I’ve been finding, over the past day or two, some real sharp and deep commentary on the “Christmas Wars.” I wanted something which would go beyond the tremendous amounts of heat, and the tiny amounts of light, in all kinds of forums (including some, unnamed, in which I’ve had the “heat” directed right at me!), that I’ve been seeing lately.
I heard Rabbi Michael Lerner on the radio this morning, but didn’t get to hear the beginning or end of what he was saying, so I took a look at Tikkun to read the whole essay. Here’s a bit of it:
Liberals and civil libertarians would be making a huge mistake to see this as merely the rantings of a few overt anti- Semites and anti-civil-liberties extremists. They articulate a legitimate concern that many Christians say privately: their children have learned that Christmas is about buying-and the person with the most expensive gifts wins!
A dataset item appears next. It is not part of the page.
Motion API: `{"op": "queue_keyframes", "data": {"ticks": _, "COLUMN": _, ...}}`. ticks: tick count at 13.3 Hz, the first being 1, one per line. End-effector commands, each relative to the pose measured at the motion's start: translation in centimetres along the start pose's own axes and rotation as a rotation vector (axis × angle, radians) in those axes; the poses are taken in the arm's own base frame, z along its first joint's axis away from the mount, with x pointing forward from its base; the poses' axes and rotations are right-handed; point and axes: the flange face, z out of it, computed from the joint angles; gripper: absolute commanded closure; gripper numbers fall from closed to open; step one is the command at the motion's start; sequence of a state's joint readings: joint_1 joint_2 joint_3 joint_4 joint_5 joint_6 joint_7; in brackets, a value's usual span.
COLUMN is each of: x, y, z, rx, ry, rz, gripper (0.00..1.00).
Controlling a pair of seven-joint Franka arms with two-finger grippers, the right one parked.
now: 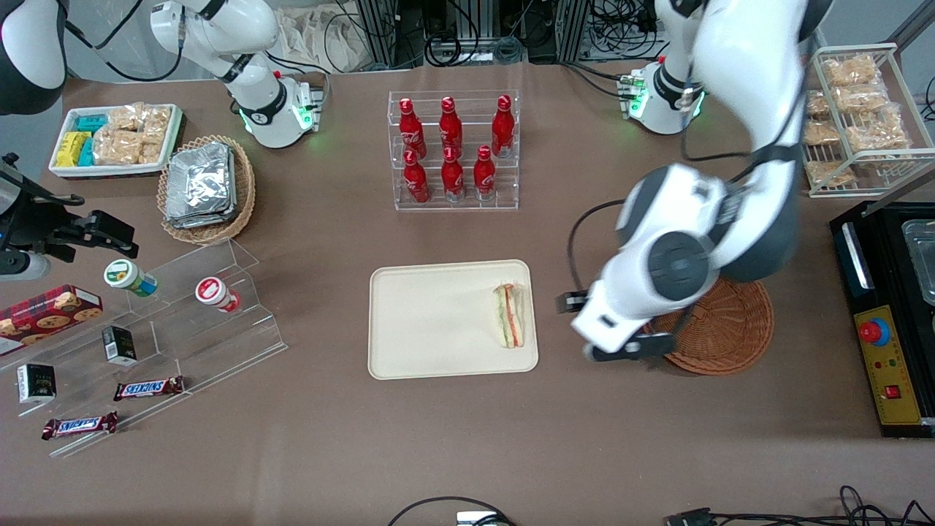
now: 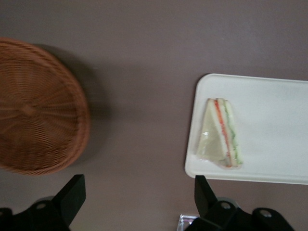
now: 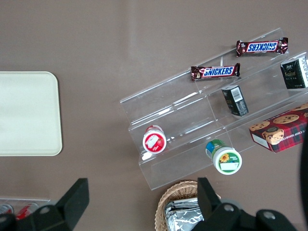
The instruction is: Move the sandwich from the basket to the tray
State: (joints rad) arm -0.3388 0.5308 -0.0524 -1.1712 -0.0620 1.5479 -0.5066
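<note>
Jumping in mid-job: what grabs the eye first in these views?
The sandwich lies on the cream tray, at the edge nearest the reddish-brown basket, which holds nothing visible. The left gripper hangs open above bare table between basket and tray. Red cola bottles stand in a clear rack farther from the front camera.

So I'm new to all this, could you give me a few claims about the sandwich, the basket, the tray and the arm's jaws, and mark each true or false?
1. The sandwich lies on the tray. True.
2. The sandwich sits in the middle of the tray. False: it lies near the tray's edge closest to the basket.
3. The basket holds a second sandwich. False: what shows of the basket is bare wicker, though the arm hides part of it in the front view.
4. The gripper hangs over the bare table between basket and tray, jaws open and holding nothing. True.
5. Six red bottles stand in a clear rack. True.
</note>
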Motion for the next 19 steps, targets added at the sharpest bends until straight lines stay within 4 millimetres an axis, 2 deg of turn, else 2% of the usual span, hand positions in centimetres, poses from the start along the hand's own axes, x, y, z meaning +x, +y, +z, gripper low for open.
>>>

There is a beautiful spiritual message underlying Christmas that has universal appeal: the hope that gets reborn in moments of despair, the light that gets re-lit in the darkest moments of the year, is beautifully symbolized by the story of a child born of a teenage homeless mother who had to give birth in a manger because no one would give her shelter, and escaping the cruelty of Roman imperial rule and its local surrogate Herod who already knew that such a child would grow up to challenge the entire imperialist system. To celebrate that vulnerable child as a symbol of hope that eventually the weak would triumph over the rule of the arrogant and powerful is a spiritual celebration with strong analogies to our Jewish Chanukah celebration which also celebrates the victory of the weak over the powerful. And many other spiritual traditions around the world have similar celebrations at this time of year.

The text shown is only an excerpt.